Tories plot to overturn referendum results
Secret moves are planned by senior Conservatives to overturn the result of next week's referendum on electoral reform if the country votes to scrap the first-past-the-post system.
They would make a last-ditch attempt in the House of Commons to block a switch to the alternative vote (AV) if it is backed on a low turn-out of electors. No-to-AV campaigners would argue that the result lacked legitimacy because such an important constitutional change should have been approved by a majority of the public.
Under the plan, supporters of first-past-the-post would approach the Commons business committee of MPs, which has the power to set aside time for issues concerning backbenchers.
Although recent polls show the No campaign in a comfortable lead, large numbers of voters still appear not to have made up their minds how – or whether – to vote. The tactic of using the business committee to force a Commons division was successful in overturning moves to give the vote to prisoners.
A senior Conservative MP said last night: "Suppose there was a tiny majority in favour of AV, but only 20 per cent of the country took part in the referendum; people on our side would find it hard to accept. There would be contact with the business committee." He suggested a turn-out of 50 per cent should be required to give legitimacy to a Yes vote – a hurdle that could be impossibly high to clear.
The Government fought off attempts to impose a 40 per cent threshold to make the referendum outcome binding.
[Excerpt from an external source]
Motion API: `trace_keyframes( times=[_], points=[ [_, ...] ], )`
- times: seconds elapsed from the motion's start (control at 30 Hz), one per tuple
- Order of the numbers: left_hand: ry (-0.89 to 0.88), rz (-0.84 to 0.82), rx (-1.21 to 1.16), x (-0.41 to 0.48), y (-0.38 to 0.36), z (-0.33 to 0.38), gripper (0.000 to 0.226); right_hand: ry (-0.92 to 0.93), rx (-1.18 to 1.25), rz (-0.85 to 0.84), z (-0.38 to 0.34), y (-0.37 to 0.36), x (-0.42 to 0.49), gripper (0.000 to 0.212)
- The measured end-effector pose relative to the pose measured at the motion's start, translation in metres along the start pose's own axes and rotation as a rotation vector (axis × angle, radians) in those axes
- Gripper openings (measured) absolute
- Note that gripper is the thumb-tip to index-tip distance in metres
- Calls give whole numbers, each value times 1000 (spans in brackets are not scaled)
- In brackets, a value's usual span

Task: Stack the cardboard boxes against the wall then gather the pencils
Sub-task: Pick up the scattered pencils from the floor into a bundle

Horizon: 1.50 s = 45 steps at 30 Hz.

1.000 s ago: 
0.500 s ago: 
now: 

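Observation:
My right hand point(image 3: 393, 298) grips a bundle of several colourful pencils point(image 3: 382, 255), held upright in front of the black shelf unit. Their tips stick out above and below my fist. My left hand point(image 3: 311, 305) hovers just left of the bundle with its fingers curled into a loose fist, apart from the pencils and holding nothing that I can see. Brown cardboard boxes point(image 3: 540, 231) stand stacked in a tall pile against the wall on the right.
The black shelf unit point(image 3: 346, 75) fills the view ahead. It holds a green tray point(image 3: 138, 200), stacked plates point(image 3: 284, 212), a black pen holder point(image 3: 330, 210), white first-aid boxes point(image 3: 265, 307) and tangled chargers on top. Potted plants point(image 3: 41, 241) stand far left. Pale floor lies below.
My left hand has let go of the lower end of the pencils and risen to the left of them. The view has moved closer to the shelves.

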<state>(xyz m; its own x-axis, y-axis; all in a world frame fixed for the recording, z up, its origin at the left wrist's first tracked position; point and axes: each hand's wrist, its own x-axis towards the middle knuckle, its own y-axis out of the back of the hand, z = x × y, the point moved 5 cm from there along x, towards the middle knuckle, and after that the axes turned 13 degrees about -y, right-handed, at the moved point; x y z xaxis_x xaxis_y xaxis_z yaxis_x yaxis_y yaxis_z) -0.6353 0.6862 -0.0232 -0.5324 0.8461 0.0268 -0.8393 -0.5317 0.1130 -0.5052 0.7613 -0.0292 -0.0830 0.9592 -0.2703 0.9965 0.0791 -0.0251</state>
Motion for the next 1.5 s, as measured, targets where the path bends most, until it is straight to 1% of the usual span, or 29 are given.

But a fresh attempt to block a Yes vote in the event of a low turn-out would present David Cameron with a dilemma. He would almost certainly argue that the result should stand, but would face fury among Tory backbenchers.
A survey yesterday showed voters moving decisively against the proposed switch to AV. A ComRes poll for No to AV found the No vote on 45 per cent, the Yes vote on 33 per cent and 22 per cent of voters saying they did not know.
When "don't knows" are excluded, there is a 60-40 margin against the change. A decisive factor in the turnaround appears to have been the attitude of Labour voters, who oppose AV by 61 to 39 per cent.